Как мы оба вздохнули! Папа принес мне подарок — полпорции хлеба, добытого в обмен на кусок резины, найденный в цеху, из него можно сделать подметку на башмак.
Колокол. Уже пора расставаться, идти спать. Все делалось по звонку. Он отдавал мне приказания, и я автоматически выполнял их. Я ненавидел его. Если бы я мог мечтать о лучшем мире, я вообразил бы вселенную без звонков.
Пролетело несколько дней. Мы больше не думали о селекции. Как обычно, мы ходили на работу, грузили в железнодорожные вагоны тяжелые камни. Единственное, что переменилось — пайки стали еще более скудными.
Как обычно, мы поднялись до рассвета, получили черный кофе и паек хлеба. Как всегда, мы собирались выйти во двор. Вбежал староста блока.
«Минуту внимания. У меня здесь список номеров. Я их сейчас вам зачитаю.

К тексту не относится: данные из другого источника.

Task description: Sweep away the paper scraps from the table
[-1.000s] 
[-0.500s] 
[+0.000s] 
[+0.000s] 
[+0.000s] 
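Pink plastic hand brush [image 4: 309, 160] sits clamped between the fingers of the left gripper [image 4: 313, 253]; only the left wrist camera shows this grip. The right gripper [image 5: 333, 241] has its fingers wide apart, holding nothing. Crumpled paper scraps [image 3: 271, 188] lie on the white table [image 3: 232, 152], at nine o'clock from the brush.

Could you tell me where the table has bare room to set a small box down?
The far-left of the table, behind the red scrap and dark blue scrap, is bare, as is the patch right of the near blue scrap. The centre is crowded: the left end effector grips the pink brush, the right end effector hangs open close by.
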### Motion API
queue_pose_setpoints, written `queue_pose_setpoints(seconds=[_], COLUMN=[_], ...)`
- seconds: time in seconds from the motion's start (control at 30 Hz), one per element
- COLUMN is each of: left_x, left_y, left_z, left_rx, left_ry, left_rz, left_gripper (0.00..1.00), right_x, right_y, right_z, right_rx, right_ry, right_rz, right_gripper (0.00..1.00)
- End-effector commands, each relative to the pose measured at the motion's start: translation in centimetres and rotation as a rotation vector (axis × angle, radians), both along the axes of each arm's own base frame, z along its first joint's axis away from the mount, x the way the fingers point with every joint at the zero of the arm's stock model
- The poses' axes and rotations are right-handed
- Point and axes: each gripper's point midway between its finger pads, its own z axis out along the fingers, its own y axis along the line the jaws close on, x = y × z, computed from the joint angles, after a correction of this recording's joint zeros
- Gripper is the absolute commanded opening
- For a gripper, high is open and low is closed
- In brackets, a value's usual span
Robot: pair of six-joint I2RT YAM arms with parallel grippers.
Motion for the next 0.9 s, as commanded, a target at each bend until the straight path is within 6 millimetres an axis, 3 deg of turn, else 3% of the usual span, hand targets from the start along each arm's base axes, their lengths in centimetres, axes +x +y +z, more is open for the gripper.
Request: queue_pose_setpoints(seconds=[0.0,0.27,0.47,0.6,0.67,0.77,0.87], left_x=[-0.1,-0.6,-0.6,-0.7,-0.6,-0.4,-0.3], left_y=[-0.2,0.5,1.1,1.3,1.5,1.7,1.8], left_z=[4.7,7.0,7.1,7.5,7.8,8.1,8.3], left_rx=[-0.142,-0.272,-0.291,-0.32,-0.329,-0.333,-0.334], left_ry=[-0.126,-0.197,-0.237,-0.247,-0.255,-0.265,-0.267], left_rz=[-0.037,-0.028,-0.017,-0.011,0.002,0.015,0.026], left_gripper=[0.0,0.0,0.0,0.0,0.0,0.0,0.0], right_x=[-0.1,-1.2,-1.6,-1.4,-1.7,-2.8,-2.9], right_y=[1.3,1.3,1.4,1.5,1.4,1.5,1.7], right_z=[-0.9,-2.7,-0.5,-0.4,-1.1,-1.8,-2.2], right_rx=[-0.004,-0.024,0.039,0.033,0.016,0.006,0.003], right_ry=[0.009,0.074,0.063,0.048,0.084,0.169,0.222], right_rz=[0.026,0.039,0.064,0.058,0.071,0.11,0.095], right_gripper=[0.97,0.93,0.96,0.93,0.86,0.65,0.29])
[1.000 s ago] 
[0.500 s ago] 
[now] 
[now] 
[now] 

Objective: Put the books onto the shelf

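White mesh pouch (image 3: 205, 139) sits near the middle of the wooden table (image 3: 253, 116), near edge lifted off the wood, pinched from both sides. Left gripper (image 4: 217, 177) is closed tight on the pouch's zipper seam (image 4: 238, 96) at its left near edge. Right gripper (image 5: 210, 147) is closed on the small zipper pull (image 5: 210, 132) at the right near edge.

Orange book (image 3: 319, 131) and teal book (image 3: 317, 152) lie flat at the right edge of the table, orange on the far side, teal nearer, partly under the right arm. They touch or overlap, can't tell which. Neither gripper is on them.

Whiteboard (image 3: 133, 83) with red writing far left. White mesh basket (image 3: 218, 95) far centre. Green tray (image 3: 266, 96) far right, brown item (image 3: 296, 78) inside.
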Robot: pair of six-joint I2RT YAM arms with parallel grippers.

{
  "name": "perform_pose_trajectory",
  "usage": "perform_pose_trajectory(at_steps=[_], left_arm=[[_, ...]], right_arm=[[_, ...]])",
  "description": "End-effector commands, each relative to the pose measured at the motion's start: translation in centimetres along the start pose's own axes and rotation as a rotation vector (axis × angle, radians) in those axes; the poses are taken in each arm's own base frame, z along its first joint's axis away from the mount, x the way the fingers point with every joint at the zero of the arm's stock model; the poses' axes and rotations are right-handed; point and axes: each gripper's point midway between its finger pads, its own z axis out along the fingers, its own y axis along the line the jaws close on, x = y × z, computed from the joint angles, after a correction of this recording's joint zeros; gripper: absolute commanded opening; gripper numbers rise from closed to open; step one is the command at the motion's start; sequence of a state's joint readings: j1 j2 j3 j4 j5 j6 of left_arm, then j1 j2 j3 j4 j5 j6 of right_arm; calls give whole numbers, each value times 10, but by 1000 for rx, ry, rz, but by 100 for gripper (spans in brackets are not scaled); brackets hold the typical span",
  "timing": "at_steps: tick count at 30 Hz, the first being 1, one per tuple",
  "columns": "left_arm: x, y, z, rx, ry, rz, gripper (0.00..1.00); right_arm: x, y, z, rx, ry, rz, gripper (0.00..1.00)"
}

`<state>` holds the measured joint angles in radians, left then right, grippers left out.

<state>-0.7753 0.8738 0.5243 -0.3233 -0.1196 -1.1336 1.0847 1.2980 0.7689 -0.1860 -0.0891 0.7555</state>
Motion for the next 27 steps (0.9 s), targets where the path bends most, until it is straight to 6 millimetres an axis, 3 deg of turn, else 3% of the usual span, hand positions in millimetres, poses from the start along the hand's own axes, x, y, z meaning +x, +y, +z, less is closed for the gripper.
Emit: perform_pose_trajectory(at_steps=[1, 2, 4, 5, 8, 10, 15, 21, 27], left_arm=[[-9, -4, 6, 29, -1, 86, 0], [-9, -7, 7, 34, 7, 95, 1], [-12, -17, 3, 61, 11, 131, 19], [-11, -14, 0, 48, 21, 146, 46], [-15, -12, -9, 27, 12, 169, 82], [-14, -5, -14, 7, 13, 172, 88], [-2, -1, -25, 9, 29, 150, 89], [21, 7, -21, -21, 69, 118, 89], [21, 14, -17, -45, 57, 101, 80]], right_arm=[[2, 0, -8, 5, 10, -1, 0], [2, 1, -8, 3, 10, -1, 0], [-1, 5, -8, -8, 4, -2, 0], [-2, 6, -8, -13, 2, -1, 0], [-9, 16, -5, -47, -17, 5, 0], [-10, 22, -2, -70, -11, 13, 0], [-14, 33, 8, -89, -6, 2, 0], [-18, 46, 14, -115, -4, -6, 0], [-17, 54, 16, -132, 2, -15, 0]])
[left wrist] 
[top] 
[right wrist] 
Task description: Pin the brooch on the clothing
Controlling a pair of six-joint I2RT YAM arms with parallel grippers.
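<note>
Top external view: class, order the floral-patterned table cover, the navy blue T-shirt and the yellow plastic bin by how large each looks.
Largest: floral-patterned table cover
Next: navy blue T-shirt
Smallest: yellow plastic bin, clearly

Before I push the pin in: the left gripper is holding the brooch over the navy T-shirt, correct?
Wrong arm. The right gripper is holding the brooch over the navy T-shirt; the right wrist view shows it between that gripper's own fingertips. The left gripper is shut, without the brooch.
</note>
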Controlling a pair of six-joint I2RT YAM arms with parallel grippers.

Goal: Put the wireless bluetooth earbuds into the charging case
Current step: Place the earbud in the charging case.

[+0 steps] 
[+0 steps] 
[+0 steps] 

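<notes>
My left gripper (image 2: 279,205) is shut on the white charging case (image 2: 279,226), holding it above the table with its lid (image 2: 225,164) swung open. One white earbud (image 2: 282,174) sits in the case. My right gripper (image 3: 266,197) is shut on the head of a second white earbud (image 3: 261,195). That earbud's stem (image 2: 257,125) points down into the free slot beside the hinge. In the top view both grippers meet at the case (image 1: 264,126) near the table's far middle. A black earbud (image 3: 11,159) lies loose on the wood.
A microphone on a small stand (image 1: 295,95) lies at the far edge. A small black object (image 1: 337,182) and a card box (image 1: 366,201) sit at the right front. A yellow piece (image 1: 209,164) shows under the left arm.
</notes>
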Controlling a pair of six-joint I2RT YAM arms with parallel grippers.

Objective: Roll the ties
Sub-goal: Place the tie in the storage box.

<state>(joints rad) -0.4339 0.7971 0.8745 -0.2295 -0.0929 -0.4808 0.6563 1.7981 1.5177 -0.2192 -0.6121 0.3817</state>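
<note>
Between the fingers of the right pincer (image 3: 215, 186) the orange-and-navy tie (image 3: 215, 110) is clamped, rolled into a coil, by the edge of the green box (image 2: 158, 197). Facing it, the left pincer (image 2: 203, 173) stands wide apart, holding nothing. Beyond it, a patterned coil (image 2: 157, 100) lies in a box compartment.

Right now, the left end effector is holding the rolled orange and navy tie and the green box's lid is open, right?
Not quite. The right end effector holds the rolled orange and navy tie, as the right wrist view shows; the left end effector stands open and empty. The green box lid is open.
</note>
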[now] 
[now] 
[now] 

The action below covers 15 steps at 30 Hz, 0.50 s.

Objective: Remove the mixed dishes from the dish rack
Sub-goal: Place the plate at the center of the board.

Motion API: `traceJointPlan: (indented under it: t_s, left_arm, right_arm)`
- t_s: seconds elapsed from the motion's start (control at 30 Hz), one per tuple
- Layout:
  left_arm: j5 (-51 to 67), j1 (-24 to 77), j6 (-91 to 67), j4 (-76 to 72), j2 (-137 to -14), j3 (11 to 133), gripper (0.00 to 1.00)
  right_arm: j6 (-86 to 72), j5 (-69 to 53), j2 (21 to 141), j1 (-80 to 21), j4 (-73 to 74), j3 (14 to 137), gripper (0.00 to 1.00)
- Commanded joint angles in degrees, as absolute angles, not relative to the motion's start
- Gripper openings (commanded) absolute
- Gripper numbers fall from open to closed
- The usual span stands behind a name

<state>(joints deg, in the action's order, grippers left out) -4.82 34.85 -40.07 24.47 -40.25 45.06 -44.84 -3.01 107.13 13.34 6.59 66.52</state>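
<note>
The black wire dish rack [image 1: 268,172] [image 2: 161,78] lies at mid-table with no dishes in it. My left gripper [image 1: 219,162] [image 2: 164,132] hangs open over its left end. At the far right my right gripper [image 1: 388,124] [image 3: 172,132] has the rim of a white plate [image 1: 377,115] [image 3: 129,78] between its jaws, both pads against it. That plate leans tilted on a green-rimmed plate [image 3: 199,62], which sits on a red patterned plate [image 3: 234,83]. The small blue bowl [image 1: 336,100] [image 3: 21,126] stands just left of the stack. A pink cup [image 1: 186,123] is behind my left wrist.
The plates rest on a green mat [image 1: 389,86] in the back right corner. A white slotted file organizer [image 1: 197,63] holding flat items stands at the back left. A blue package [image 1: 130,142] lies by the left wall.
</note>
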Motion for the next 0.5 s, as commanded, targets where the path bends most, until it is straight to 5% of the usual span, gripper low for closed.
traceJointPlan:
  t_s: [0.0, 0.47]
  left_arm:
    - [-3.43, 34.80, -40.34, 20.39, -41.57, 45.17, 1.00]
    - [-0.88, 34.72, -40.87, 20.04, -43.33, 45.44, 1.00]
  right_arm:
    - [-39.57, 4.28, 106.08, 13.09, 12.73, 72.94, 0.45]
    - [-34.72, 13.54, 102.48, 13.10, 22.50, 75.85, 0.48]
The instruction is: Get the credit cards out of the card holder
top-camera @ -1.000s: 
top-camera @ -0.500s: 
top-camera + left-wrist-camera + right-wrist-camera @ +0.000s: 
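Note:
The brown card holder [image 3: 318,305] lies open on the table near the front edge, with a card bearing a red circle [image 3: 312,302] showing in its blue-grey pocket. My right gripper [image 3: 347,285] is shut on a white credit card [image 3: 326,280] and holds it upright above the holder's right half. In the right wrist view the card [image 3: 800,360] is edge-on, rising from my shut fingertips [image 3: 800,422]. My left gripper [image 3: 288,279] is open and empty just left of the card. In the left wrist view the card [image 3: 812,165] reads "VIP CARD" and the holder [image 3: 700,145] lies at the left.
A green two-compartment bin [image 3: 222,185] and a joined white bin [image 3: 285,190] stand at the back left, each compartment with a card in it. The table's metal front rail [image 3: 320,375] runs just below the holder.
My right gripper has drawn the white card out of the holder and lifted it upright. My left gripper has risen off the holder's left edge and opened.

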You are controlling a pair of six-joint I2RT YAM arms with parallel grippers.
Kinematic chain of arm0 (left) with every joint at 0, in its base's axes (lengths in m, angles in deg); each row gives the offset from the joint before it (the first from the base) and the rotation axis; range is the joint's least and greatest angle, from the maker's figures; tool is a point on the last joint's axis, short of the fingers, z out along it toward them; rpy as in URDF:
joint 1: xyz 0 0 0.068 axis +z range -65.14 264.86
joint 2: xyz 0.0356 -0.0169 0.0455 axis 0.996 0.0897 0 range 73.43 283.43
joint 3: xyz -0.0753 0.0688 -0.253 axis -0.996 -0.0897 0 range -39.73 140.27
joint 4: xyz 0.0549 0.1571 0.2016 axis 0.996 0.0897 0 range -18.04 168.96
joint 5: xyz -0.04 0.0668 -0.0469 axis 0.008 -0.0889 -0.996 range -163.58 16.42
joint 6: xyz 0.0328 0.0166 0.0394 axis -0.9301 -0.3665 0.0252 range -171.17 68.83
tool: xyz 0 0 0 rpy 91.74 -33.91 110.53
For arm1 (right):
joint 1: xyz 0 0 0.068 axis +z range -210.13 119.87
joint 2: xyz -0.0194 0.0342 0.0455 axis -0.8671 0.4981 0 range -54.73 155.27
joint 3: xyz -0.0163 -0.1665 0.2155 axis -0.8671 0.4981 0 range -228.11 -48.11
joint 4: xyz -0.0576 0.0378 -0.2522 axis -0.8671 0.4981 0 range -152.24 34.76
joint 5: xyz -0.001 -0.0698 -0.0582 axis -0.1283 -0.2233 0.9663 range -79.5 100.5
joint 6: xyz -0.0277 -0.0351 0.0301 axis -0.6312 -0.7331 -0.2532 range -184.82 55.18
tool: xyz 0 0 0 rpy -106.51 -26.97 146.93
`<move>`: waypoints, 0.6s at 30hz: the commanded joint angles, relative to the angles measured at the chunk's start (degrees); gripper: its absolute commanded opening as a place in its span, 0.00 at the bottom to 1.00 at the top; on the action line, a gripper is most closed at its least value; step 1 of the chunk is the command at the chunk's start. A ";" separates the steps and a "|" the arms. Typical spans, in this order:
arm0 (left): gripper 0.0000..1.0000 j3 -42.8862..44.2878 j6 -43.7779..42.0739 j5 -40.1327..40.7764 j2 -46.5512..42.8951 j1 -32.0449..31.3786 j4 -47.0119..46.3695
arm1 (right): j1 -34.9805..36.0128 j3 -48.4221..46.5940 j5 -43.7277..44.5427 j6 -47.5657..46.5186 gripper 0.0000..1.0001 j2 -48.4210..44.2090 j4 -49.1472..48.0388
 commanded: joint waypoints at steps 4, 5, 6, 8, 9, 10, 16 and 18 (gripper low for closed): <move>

Те, чьи номера я назову, сегодня на работу не пойдут, они остаются в лагере».
И тихим голосом он зачитал десять номеров. Мы поняли — это были номера отобранных при селекции. Доктор Менгеле не забыл.
Начальник блока прошел к себе. Десять заключенных окружили его, цепляясь за его одежду.
«Спасите нас! Вы же обещали!.. Мы хотим идти на работу. У нас еще хватит сил работать. Мы хорошие работники. Мы можем… мы будем…»
Он пытался успокоить их, придать им уверенности в себе, объяснить им: ну, оставлены сегодня в лагере, из этого еще ничего не следует, это еще не трагедия.
«В конце концов, я сам остаюсь здесь каждый день», — добавил он.
Это было слабым возражением. Он понимал это и, не говоря больше ни слова, ушел к себе в комнату и заперся.